_Description of the task_: Every line of the material that includes the word "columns" is to be shown.

----------------

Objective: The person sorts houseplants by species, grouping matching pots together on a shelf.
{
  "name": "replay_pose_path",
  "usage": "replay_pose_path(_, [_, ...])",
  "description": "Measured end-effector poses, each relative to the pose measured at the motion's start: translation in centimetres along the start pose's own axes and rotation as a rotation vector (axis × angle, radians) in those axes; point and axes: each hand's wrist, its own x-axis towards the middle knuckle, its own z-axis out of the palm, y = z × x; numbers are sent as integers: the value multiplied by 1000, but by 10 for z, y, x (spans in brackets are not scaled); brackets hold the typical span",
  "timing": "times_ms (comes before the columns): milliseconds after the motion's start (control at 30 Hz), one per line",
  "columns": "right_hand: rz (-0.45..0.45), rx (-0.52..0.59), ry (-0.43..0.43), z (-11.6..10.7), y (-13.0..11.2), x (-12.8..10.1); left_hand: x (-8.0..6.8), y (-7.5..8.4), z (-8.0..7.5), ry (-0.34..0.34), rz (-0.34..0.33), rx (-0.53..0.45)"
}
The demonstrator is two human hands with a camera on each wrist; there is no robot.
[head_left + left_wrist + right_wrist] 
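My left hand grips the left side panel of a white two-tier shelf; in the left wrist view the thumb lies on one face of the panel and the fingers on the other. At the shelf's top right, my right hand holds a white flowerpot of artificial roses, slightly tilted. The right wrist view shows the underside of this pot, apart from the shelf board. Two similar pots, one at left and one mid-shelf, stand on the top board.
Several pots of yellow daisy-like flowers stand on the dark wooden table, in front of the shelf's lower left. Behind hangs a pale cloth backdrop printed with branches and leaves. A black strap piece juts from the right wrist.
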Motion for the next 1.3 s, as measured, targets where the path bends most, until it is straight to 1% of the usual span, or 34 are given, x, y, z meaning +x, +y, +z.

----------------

_Response to the task_:
  "timing": "times_ms (comes before the columns): milliseconds after the motion's start (control at 30 Hz), one per line",
  "columns": "right_hand: rz (-0.45..0.45), rx (-0.52..0.59), ry (-0.43..0.43), z (-11.6..10.7), y (-13.0..11.2), x (-12.8..10.1); left_hand: x (-8.0..6.8), y (-7.5..8.4), z (-8.0..7.5), ry (-0.34..0.34), rz (-0.34..0.33), rx (-0.53..0.45)"

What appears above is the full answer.